Mortgage Mark Herman, top Calgary Alberta and BC mortgage broker

 

“We need to give these higher interest rates time to do their work,” Macklem said, offering no clues on how long he’ll let the rate hike stew simmer. The forward market thinks it’ll take another 4 – 6 months. Historically, rates have plateaued at peak levels for anywhere from a few months to 17 months. So far, it’s been only 6.

The Bank says that higher rates can’t be completely ruled out, but it’s very rare for the Bank of Canada to hike a bunch, pause 5+ months, hike more, pause 5+ months more, and then hike again.

Canadian Mortgage Data – Nov 14

There has been a little relief for mortgage shoppers in recent days.

  • Fixed-rates have come down slightly, led by declining yields for government bonds.
  • Variable-rate mortgages appear to be maintaining their discounts and most market watchers believe the Bank of Canada has reached the top of this rate-hiking cycle.

The Bank, however, continues to warn that Canadians should be preparing for interest rates to remain higher for longer.  Senior Deputy Governor Carolyn Rogers made that point again during a recent speech in Vancouver, saying it is important to adjust proactively to that possibility.  Rogers cited a number of global considerations for higher rates including: China and other developing nations joining the worldwide economy; a decline in attractive investment opportunities for businesses; and an overall, international, adjustment to higher rates.

It is also useful to remember that central banks around the world have been working to normalize interest rates that have been at historic lows since the 2008 financial crisis.
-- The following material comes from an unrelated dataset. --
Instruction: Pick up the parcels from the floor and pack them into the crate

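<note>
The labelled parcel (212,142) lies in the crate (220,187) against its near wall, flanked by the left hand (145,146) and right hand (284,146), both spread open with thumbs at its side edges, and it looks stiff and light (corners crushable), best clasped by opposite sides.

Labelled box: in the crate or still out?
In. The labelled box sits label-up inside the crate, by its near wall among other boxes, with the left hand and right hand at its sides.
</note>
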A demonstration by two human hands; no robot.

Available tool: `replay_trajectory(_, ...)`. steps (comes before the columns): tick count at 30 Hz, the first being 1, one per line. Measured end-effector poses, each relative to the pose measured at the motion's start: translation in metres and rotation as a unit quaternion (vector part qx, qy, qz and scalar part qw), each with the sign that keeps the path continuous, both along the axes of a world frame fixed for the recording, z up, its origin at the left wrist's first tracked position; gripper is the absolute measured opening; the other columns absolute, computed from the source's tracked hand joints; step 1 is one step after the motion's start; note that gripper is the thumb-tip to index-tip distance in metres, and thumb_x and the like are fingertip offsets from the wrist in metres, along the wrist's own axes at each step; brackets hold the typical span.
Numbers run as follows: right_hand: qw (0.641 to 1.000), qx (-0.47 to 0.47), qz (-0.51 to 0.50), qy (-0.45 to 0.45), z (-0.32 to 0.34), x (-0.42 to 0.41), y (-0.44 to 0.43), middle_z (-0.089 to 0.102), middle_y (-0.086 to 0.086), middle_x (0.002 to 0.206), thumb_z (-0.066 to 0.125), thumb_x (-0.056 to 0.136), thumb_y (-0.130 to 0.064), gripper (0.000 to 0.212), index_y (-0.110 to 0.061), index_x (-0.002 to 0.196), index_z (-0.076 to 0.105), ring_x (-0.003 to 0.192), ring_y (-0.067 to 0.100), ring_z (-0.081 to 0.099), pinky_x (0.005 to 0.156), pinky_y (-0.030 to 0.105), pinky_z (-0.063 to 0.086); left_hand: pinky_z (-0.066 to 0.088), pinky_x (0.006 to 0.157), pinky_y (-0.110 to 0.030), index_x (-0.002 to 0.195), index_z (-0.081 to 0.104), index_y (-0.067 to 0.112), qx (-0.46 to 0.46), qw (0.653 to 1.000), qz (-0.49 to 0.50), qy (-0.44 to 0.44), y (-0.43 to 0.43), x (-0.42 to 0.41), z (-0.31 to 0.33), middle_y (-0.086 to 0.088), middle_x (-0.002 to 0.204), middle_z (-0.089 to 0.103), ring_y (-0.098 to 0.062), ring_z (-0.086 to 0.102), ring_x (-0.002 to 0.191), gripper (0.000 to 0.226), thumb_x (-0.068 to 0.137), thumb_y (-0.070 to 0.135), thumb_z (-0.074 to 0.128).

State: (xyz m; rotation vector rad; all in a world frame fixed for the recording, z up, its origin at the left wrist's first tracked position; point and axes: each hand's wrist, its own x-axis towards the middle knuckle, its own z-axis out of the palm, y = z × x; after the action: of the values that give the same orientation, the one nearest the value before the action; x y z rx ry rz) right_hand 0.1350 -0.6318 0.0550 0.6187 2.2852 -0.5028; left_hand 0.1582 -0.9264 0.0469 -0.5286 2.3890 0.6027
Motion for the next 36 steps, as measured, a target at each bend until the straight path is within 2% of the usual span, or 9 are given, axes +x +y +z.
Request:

Rogers offered some reassurance that Canadians are adjusting to higher rates.  Household credit growth has dropped to its slowest pace since the early ’90s.  Delinquency rates on credit cards and other consumer loans are only slightly above pre-pandemic levels.  Mortgage delinquencies are below pre-pandemic levels, and that is despite about 40% of all mortgage holders having already renewed at higher rates, with bigger payments.

As to when interest rates might actually start falling?  The BoC’s Q3 survey of “Market Participants” suggests they are adjusting to the higher-for-longer scenario. Based on the median response they are expecting a quarter point drop in April, 2024.  That is a month later than expectations expressed in the Bank’s Q2 survey.

Finally some good news for buyers.

Buy soon before everyone that did not buy sees this data and tries to by tool

Mortgage Mark Herman – top, best Calgary mortgage broker

 

 

Data on those negative amortization mortgages

Queston 1: What about all these (negative amortizing) mortgages that will now take 71 years to pay off?

Answer:

Yes, they are called VRMs – Variable rate Mortgages – and we don’t really offer/sell /even talk about them for that exact reason – what if the rates rates jump? And they did.

We do offer ARMs – Adjustable Rate Mortgage – and we do recommend as of August 2023 because:

  • Rates have topped and are slowly on the way down right now so the rate will go down
  • The current rate starts lower than the 1, 2, 3, and 4 year fixed right now; and ARM rates should be below the 5-year fixed by Fall of 2024.

 

Question 2: What is the difference between VRM and ARM?

  • With an ARM – adjustable rate mortgage – the amount of your payment will go up and down based on the changes of the prime lending rate
  • The VRM – Variable rate mortgage – your mortgage payment amount always remains the same. It does not go up and down with changes in the prime lending rate. And when rates jump to 4x what they were when your loan started, then you are not even paying interest any more, and end up at 70 years left to pay it off.
As the article below states, VRMs are mostly from BMO, CIBC, Royal Bank and TD.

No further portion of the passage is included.